Fig. 4. Construction and expression of His-to-Ala substituted GP64s.

a pH-sensitive interfaces of GP64. Three clusters of histidine residues in the prefusion state are shown in regions indicated by black rectangles (left). The same residues are shown in the postfusion state (right). Salt bridges and hydrogen bonds are indicated by dotted magenta and cyan lines. b Schematic diagram of GP64 constructs. T, M, and L represent top, middle, and lower regions, respectively, within the trimer interface of prefusion GP64. c Western blotting analysis of transient expression and trimerization of WT and modified GP64s. β-tubulin served as a loading control. d Relative cell surface levels of GP64s were measured via cELISA. A standard curve was generated by transfecting cells with decreasing quantities of a plasmid expressing WT GP64, which is shown on the left side of the panel. Error bars represent standard deviation (SD) from the mean of independent replicates (n = 3).
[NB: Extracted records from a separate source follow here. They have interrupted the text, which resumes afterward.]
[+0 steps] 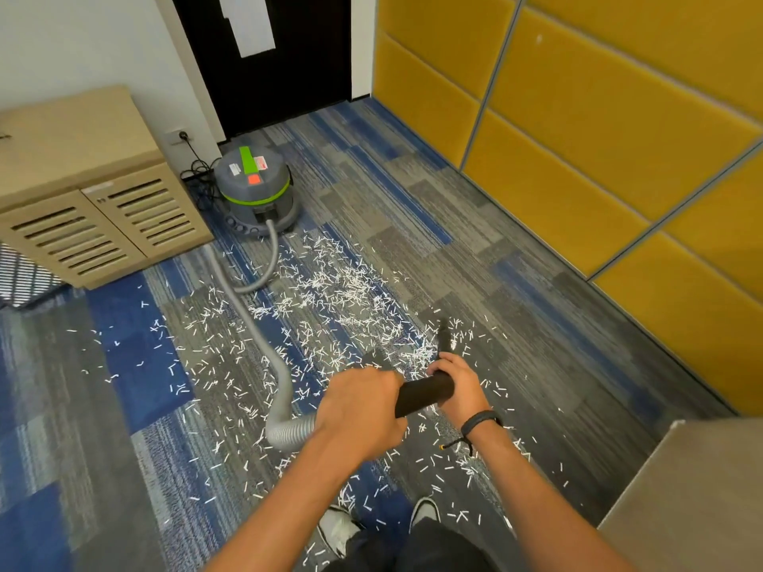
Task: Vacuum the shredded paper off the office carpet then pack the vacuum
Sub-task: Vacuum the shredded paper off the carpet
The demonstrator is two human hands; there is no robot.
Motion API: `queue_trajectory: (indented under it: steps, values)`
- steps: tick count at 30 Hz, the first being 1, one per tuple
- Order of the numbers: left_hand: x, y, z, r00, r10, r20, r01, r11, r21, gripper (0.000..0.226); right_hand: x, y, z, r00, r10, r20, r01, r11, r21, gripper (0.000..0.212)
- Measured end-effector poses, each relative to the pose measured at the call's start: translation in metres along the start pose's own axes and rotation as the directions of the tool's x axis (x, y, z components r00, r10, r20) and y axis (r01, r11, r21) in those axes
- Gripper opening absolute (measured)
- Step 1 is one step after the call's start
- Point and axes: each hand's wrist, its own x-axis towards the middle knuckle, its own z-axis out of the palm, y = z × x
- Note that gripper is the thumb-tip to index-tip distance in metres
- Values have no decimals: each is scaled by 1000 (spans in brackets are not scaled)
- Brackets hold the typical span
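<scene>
Right, both hands curl round the smooth black wand (423, 392): left hand (359, 410) rearward, right hand (456, 386) forward. Ribbed grey hose (280, 390) snakes over the paper shreds (338, 282) on striped carpet (516, 324).

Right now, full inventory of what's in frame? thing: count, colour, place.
vacuum canister: 1, grey with green band, on carpet near the door
hose: 1, grey, runs from canister across the carpet to the left hand
wand tube: 1, black, gripped in both hands, nozzle down in the paper
shredded paper: many strips, white, scattered over centre carpet
carpet: 1, blue and grey tiles, floor
cabinet: 1, light wood, slatted doors, left
door: 1, black, back wall
power cord: 1, black, wall socket to canister
wall panels: several, yellow, right
shoes: 2, white, bottom
wristband: 1, black, right wrist
hands: left hand, right hand, both hold the tube
</scene>
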Motion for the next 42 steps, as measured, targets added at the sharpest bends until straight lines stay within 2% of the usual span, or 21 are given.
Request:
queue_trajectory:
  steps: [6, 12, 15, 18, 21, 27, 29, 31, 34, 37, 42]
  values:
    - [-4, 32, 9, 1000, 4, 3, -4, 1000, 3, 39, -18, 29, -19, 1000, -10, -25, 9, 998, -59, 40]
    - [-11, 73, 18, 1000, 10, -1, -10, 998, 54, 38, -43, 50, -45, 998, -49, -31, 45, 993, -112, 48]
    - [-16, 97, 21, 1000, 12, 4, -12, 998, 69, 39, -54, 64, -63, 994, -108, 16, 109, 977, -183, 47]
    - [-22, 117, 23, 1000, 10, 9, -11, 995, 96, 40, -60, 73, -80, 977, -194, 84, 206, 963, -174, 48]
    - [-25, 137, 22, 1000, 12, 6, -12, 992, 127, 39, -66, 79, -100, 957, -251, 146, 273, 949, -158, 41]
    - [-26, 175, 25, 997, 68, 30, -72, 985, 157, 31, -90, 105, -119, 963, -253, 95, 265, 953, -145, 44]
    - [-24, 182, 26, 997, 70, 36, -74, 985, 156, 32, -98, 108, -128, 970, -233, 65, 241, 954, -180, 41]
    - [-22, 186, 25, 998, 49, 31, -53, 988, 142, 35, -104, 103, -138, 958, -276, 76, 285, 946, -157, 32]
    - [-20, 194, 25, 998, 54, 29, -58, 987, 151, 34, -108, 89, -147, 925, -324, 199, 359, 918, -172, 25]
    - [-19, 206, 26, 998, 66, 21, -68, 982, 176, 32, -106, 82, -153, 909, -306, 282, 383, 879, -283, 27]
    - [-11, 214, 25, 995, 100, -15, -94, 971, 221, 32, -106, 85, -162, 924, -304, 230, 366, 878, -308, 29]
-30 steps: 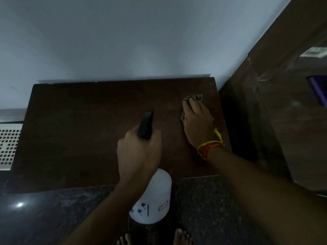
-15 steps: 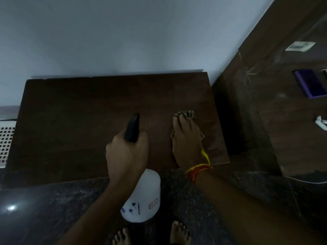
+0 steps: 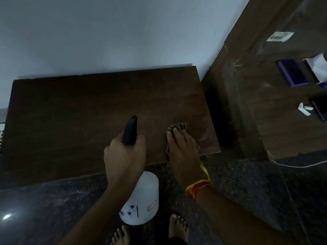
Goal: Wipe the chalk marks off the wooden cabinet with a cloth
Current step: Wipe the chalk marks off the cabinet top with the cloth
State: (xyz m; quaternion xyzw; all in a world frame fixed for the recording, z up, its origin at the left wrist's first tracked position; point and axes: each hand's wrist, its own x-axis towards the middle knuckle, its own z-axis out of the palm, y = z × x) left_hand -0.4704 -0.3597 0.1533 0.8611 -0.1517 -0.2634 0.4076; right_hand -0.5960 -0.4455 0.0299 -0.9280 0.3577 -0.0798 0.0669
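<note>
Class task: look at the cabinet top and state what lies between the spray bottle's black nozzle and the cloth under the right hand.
Head view: only bare cabinet top lies between nozzle and cloth.

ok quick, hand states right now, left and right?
Left hand: grips the spray bottle by its black head.
Right hand: open, fingers straight, pressing the cloth flat on the wooden cabinet.

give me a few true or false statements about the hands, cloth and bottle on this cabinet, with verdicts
1. The right hand presses a cloth flat on the cabinet. True.
2. The left hand is empty. False: it grips a spray bottle.
3. The cloth lies near the cabinet's left end. False: it is near the right front corner.
4. The bottle's body is white with a black top. True.
5. A red and yellow thread circles the right wrist. True.
</note>
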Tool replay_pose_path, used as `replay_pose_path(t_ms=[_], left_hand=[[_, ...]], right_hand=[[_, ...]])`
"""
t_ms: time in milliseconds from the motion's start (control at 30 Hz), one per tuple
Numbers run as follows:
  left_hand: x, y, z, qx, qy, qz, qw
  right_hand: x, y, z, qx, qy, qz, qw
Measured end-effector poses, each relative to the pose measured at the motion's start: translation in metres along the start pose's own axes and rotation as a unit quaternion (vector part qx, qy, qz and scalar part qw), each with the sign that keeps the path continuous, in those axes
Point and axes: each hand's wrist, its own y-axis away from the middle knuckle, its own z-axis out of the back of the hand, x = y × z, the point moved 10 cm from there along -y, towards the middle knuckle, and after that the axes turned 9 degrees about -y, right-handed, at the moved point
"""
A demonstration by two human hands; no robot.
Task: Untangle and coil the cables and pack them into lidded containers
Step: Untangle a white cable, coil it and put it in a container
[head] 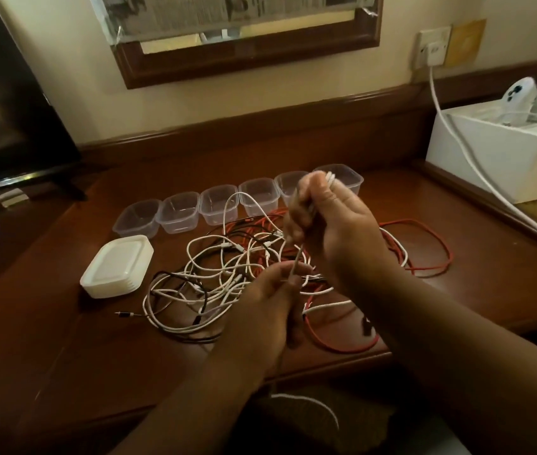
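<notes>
Head camera view: the right hand [332, 221] is lifted above the desk [63, 323], its fingers curled round a small bunch of white cable [329, 177] loops. The left hand [267, 300] is lower and nearer, pinching one strand of the same white cable between thumb and finger. That strand runs up from the left hand to the right one.

Under the hands sits the big tangled pile of cables [221, 270], white, black and red all mixed up, in the middle of the desk. A red cable [424, 244] loops out to the right of the pile. One white bit [310, 402] hangs off the near edge of the desk.

Six clear plastic containers [219, 203] stand open in a row on the far side of the pile. A stack of white lids [117, 266] sits to the left of the pile.

What could go wrong, I think: the white cable probably still runs through the pile. A hard pull could make a knot tighter, or drag the whole pile along. The pile could then bump the light containers and tip them. The loops in the right hand could slip out if the fingers loosen. The hanging bit could pull more cable off the desk.
</notes>
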Motion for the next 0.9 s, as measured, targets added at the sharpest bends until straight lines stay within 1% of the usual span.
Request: replay_pose_path(t_ms=[33, 67, 100, 133, 167, 200, 233, 267, 300, 333, 367, 400, 433, 467, 500, 533, 567, 600, 633, 667, 700, 733, 767, 800, 833, 867, 900], left_hand=[[-0.001, 0.003, -0.004, 0.035, -0.053, 0.001, 0.998], [0.0, 0.006, -0.005, 0.065, -0.11, 0.002, 0.992], [-0.003, 0.009, -0.003, 0.083, -0.15, -0.003, 0.985], [-0.008, 0.01, 0.002, 0.088, -0.177, -0.017, 0.98], [-0.017, 0.011, 0.011, 0.076, -0.205, -0.046, 0.975], [-0.03, 0.012, 0.022, 0.049, -0.25, -0.09, 0.963], [-0.043, 0.013, 0.032, 0.014, -0.306, -0.137, 0.942], [-0.056, 0.014, 0.043, -0.025, -0.352, -0.179, 0.918], [-0.068, 0.015, 0.051, -0.059, -0.365, -0.207, 0.906], [-0.073, 0.014, 0.059, -0.079, -0.352, -0.216, 0.907], [-0.075, 0.012, 0.063, -0.081, -0.298, -0.206, 0.928], [-0.069, 0.008, 0.064, -0.068, -0.204, -0.179, 0.96], [-0.06, 0.005, 0.063, -0.052, -0.078, -0.141, 0.986], [-0.049, 0.002, 0.058, -0.041, 0.044, -0.095, 0.994], [-0.038, 0.002, 0.052, -0.043, 0.132, -0.05, 0.989], [-0.028, 0.003, 0.045, -0.046, 0.177, -0.013, 0.983], [-0.018, 0.005, 0.038, -0.042, 0.19, 0.015, 0.981], [-0.011, 0.007, 0.032, -0.035, 0.176, 0.037, 0.983], [-0.006, 0.009, 0.027, -0.025, 0.138, 0.046, 0.989], [-0.005, 0.01, 0.024, -0.009, 0.086, 0.043, 0.995], [-0.004, 0.011, 0.021, 0.009, 0.027, 0.035, 0.999], [-0.006, 0.012, 0.021, 0.023, -0.029, 0.027, 0.999], [-0.009, 0.013, 0.023, 0.032, -0.08, 0.011, 0.996], [-0.016, 0.013, 0.028, 0.027, -0.134, -0.017, 0.991], [-0.024, 0.011, 0.036, 0.005, -0.197, -0.055, 0.979], [-0.035, 0.009, 0.047, -0.031, -0.26, -0.097, 0.96], [-0.044, 0.007, 0.059, -0.071, -0.302, -0.128, 0.942]], right_hand=[[0.018, 0.001, 0.001, 0.011, 0.189, 0.092, 0.978], [0.028, 0.005, -0.007, 0.031, 0.395, 0.173, 0.902], [0.028, 0.009, -0.017, 0.063, 0.556, 0.227, 0.797], [0.021, 0.012, -0.022, 0.091, 0.656, 0.244, 0.709], [0.013, 0.012, -0.021, 0.106, 0.71, 0.221, 0.66], [0.006, 0.01, -0.015, 0.111, 0.746, 0.173, 0.633], [-0.002, 0.009, -0.009, 0.115, 0.771, 0.115, 0.616], [-0.013, 0.011, -0.003, 0.13, 0.774, 0.042, 0.619], [-0.026, 0.016, 0.002, 0.15, 0.733, -0.041, 0.662], [-0.038, 0.023, 0.001, 0.165, 0.627, -0.128, 0.75], [-0.05, 0.033, -0.005, 0.169, 0.455, -0.215, 0.848], [-0.058, 0.044, -0.019, 0.165, 0.249, -0.292, 0.909], [-0.058, 0.05, -0.033, 0.151, 0.061, -0.33, 0.93], [-0.053, 0.048, -0.044, 0.131, -0.076, -0.324, 0.934], [-0.044, 0.04, -0.048, 0.105, -0.16, -0.288, 0.938], [-0.035, 0.03, -0.045, 0.075, -0.198, -0.231, 0.95], [-0.023, 0.02, -0.038, 0.045, -0.191, -0.164, 0.967], [-0.011, 0.013, -0.03, 0.018, -0.144, -0.094, 0.985], [0.0, 0.008, -0.021, -0.002, -0.067, -0.028, 0.997], [0.01, 0.004, -0.015, -0.014, 0.036, 0.033, 0.999], [0.018, 0.002, -0.011, -0.022, 0.16, 0.088, 0.983], [0.024, 0.001, -0.012, -0.021, 0.291, 0.128, 0.948], [0.023, -0.002, -0.015, -0.006, 0.421, 0.145, 0.895], [0.015, -0.005, -0.017, 0.02, 0.542, 0.133, 0.829], [0.002, -0.009, -0.015, 0.05, 0.633, 0.097, 0.767], [-0.01, -0.011, -0.01, 0.074, 0.677, 0.048, 0.731], [-0.021, -0.01, -0.003, 0.087, 0.675, -0.009, 0.733]])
Fig. 5. Membrane fusion and low pH-induced conformational changes in GP64s.

a Cell-cell syncytium formation assay. At 36 h p.t., transfected cells were exposed to low pH to induce syncytium formation and fusion activity was measured. Arrows indicate the syncytial mass (≥5 nuclei). Error bars represent the SD from the mean of independent replicates (n = 3). b Hemifusion and pore formation mediated by fusion-deficient GP64s. The top panel shows hemifusion and pore formation mediated by the modified GP64s. The bottom panel shows dye transfer efficiency. The dye transfer efficiency was estimated as the ratio of the number of R18-transferred or calcein-AM-transferred Sf9 cells to the number of Sf9 cells with bound RBCs. Error bars represent the SD of means of independent replicates (n = 3). c Analysis of low pH-triggered conformational changes in fusion-deficient GP64 constructs. At 36 h p.t., the cell-surface-localized GP64 proteins subjected to low pH triggering were measured by cELISA using MAb AcV1 and then normalized against WT at pH 7.0. Error bars represent the SD from the mean of independent replicates (n = 3). Scale bar, 50 μm.

Fig. 6. Schematic cartoon diagrams of GP64 rearrangements.

a In the prefusion state (at neutral pH), domain I aligns with the β-sheets of domain IV and PTMD, while domain II aligns with the initial part of helix B of domain III. The fusion loops located at the tips of domain I are initially anchored onto PTMD. CTS1 of each protomer fits into the groove of the central helices. CTS2 forms a curled structure positioned between domains I/II and the central domains (III and IV). b During the transformation, rotation of domain I causes the disengagement of domains I/II from domains III/IV and the fusion loops from PTMD. This repositioning renders CTS2 accessible (This might indicate an early intermediate state). c Subsequently, domains I and II detach from the central core and rotate by 180°, and domain II aligns with the central helix again but in a reverse manner. The fusion loops attach to the host membrane. d CTS1 moves away from the grooves of the central helices, allowing CTS2 to straighten and snugly fit into this groove, driving foldback of the extended intermediate. e, f This action prompts helix D to ascend alongside domains I and II, positioning both PTMD and TMD, to which it is connected, at the same end of the molecule, causing the fusion of virus and host membranes. c–e depict later intermediate states, while (f) represents the postfusion state. The yellow dots represent the approximate locations of the key histidines H23, H245, and H304, respectively; while the black dashed lines indicate the interactions between these histidines and adjacent residues.